15-859(B) Machine Learning Theory            01/27/14

* Chernoff/Heoffding bounds and uniform convergence
* VC-dimension
========================================================================
[this is for the last 1/4 or so of the lecture]

In the rest of class we'll prove theorem 4 and then theorem 2.  Next
time do 1 (and 3). Lot of proofs, so slow me down if gets confusing....
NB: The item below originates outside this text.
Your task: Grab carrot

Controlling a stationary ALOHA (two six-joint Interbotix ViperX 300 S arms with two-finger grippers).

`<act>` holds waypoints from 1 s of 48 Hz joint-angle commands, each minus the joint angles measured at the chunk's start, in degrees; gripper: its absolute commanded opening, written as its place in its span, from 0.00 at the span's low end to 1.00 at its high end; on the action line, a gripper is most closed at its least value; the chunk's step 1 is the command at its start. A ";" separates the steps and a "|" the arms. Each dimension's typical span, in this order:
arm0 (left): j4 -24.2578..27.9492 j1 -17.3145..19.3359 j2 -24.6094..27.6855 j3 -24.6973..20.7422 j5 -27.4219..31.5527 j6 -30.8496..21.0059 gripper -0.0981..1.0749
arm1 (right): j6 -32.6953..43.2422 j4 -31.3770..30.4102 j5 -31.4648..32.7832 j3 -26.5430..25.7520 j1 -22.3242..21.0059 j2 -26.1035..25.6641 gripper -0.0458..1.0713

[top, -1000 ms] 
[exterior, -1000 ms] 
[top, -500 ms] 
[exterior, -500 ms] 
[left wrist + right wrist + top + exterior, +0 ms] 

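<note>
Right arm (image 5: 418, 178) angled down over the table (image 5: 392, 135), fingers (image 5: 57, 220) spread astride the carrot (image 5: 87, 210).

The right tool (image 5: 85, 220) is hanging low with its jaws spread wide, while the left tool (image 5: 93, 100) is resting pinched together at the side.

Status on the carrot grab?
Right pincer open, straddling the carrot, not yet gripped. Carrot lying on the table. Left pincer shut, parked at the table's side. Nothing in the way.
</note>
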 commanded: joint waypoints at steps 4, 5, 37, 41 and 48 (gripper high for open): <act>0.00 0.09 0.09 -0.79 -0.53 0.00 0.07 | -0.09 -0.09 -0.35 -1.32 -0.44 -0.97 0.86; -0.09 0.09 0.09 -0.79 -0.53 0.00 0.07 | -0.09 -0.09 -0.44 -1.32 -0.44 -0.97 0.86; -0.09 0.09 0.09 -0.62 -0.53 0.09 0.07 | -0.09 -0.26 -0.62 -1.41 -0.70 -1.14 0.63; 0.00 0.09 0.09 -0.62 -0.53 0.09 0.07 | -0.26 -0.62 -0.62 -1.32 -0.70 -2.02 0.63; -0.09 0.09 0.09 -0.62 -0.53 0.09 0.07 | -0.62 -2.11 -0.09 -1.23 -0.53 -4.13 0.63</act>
Theorem 4: For any alg A, there exists a distrib D and target f in C
such that if A sees < (VCdim(C)-1)/(8*epsilon) examples, its expected
error is > epsilon.

PROOF: Consider d = VC-dim(C) points that can be shattered.  Define
  the distribution D that puts prob 1-4*epsilon on one point, and
  prob 4*epsilon/(d-1) on each of the rest (call those the rare points).
  Pick a random labeling of the d points as the target.  Let's first 
  argue informally: in m examples we expect only 4*epsilon*m to be
  rare ones.  This is (d-1)/2.  So, even if all went to different rare
  ones, we still have (d-1)/2 left, and a 2*epsilon chance that the
  next example is new.  Since, the target is random, this implies at
  least an epsilon chance of a mistake.


  More formally, Pr(error) >= Pr(example is rare )*Pr(unseen|rare)*1/2
                           == (4epsilon)*[(1 - 4epsilon/(d-1))^m]*(1/2)
                           >  (4epsilon)*[1 - m(4epsilon/(d-1))]*(1/2)
			   >= (4epsilon)*(1/2)*(1/2) == epsilon


Now let's do Thm 2 (SAUER'S LEMMA). This says we can bound the number
of splittings using the VC-dimension.  In particular, we'll prove C[m] <=
(m <=d), where d = VCdim(C) and we define (m <=d) = # ways of choosing
d or fewer items out of m. I.e., (m 0) + (m 1) + (m 2) + ... + (m d).

Note: (m <=d) = (m-1 <=d) + (m-1 <=d-1).   Can anyone see why?

	Proof: to choose d or fewer out of m you either choose the
	first element and then d-1 or fewer out of the remaining m-1 or you
	don't, and then choose d or fewer out of the remaining m.

Before proving the theorem, let's look at an example.

Look at C = "intervals [a,b] of the real line" (so, VCdim = 2).

Say we have m points, named 1,2,3,...,m in order, and we now delete
point m.  How does # splittings go down?  Answer is that some pairs,
like [a,m] and [a,m-1] collapse to become the same splitting.
So, the number of splittings of the m points equals the number of
splittings of the m-1, which is at most (m-1 <=d) by induction, plus
the number of pairs that collapsed.  But, these ones that collapsed
correspond to "final subintervals" of the previous set, which is a
class with VC-dim 1 (or d-1 in general).  So, at most (m-1 <=d-1) of
these, by induction.

Proof is exactly on these lines.

PROOF OF THEOREM 2: Let's say we have a set S of m examples.  We want
to bound number of ways of splitting S using concepts in C.  Define
C[S] = set of different ways of splitting (partitioning) S by concepts
in C.  Think of these as concepts defined only on S.

Pick some x in S.  So, we know that C[S - {x}] has at most (m-1 <=d)
partitions by induction.

How are there more splittings of S than S - {x}?  As before, the
increase is exactly the number of pairs in C[S] that differ only on x,
since these are the ones that collapse when you remove x.

For each pair, let's focus on the one that labels x negative.
Let C' = {c in C[S] that label x negative for which there is another
concept in C[S] that is identical to c except it labels x positive}.

(these are concepts that are only defined on S)

Claim: VCDIM(C) >= VCDIM(C') + 1.
Proof: Pick set S' of pts in S that are shattered by C'. S' doesn't
include x since all functions in C' label x negative.  Now, S' U {x}
is shattered by C because of how C' was defined.

This means VCDIM(C') <= d-1 and we are done.